# Assignment
Read each line of the material and note whether it contains "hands". Give the number of such lines and nothing else.

# Data for review
____________________

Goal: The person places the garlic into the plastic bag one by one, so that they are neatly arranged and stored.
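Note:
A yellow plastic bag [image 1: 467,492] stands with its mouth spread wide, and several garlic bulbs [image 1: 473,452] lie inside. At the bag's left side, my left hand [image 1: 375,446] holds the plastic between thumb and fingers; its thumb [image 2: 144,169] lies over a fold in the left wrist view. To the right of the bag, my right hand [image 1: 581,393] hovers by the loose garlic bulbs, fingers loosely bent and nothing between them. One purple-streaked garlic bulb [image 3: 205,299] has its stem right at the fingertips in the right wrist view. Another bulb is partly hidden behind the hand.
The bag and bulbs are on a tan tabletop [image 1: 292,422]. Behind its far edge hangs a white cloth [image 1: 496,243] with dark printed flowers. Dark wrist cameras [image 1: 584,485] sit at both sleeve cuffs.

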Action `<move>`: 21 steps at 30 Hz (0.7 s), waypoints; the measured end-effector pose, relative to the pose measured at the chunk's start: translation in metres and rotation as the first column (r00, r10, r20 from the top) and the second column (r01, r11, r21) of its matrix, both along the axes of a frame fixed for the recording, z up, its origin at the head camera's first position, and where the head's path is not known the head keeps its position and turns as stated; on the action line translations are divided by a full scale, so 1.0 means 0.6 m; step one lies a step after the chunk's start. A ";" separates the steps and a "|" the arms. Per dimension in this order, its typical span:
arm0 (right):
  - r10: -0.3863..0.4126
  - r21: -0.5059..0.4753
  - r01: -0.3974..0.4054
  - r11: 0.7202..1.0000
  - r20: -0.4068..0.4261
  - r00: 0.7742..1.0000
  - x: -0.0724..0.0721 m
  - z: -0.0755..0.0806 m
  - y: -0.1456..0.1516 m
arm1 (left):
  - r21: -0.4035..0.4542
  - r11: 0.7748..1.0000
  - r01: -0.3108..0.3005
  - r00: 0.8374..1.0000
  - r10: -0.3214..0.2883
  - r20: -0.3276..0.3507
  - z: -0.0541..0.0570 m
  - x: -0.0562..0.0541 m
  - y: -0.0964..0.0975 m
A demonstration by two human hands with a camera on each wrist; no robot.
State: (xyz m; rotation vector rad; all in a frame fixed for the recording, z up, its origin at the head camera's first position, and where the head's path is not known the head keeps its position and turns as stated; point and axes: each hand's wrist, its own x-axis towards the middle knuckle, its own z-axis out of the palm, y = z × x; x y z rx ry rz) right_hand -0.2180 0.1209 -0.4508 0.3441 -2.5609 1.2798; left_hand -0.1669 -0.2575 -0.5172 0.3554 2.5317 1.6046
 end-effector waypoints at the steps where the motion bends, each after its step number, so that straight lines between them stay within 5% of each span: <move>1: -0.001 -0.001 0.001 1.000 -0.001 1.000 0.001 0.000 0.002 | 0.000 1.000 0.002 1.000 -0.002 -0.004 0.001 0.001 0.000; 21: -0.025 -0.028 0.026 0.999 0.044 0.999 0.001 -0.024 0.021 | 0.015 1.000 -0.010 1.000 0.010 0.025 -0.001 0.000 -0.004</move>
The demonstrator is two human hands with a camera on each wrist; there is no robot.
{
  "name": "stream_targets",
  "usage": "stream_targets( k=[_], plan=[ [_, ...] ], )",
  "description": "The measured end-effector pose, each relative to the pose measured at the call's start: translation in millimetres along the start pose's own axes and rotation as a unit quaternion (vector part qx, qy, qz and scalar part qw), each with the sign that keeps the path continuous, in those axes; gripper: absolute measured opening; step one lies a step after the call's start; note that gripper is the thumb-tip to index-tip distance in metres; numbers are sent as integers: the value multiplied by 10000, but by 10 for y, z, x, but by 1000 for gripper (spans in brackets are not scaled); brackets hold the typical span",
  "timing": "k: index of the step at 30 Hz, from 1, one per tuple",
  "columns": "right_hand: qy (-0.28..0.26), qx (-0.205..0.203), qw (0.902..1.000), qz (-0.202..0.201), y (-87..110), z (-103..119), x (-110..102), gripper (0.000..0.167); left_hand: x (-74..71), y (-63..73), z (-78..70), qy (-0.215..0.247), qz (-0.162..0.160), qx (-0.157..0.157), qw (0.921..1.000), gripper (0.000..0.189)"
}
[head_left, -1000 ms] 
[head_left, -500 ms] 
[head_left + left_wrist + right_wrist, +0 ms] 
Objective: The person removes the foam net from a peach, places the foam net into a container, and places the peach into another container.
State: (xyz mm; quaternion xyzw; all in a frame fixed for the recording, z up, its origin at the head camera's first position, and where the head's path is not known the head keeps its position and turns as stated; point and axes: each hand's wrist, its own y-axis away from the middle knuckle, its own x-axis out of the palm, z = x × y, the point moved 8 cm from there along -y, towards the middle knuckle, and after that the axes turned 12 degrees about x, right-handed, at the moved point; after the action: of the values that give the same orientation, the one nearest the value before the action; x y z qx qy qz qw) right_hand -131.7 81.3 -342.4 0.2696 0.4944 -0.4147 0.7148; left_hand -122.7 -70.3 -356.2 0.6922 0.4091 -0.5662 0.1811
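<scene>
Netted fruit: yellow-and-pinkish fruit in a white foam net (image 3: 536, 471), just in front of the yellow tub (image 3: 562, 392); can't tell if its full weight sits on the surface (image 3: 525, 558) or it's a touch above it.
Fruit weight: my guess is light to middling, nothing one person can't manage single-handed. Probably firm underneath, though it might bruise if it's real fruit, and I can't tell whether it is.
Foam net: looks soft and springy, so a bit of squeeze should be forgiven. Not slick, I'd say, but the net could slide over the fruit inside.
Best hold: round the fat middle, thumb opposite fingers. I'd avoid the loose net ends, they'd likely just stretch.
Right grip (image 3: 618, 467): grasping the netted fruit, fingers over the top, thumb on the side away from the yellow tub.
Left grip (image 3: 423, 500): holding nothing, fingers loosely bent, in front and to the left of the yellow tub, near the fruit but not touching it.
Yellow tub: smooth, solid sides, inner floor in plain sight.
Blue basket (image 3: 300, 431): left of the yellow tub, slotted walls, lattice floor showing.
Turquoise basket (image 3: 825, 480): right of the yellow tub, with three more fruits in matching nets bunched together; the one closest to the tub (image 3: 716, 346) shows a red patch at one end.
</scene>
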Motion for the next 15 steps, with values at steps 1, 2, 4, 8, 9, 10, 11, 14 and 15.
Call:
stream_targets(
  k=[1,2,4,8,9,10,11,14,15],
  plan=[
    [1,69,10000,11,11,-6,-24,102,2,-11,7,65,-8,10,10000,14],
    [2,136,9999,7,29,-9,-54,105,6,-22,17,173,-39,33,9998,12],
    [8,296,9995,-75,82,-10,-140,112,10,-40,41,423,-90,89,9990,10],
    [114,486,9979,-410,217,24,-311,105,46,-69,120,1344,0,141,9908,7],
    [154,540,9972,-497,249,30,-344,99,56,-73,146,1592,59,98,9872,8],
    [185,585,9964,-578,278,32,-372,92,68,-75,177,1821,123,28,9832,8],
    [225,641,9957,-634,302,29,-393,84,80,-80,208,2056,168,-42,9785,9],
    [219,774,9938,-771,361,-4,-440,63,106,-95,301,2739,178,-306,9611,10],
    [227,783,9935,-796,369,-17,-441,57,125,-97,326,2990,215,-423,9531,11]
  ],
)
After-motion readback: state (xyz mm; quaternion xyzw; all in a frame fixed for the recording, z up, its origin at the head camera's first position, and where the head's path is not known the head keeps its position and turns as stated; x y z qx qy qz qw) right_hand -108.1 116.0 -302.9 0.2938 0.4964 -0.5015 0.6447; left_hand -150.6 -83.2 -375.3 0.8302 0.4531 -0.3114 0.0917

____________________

# Response
2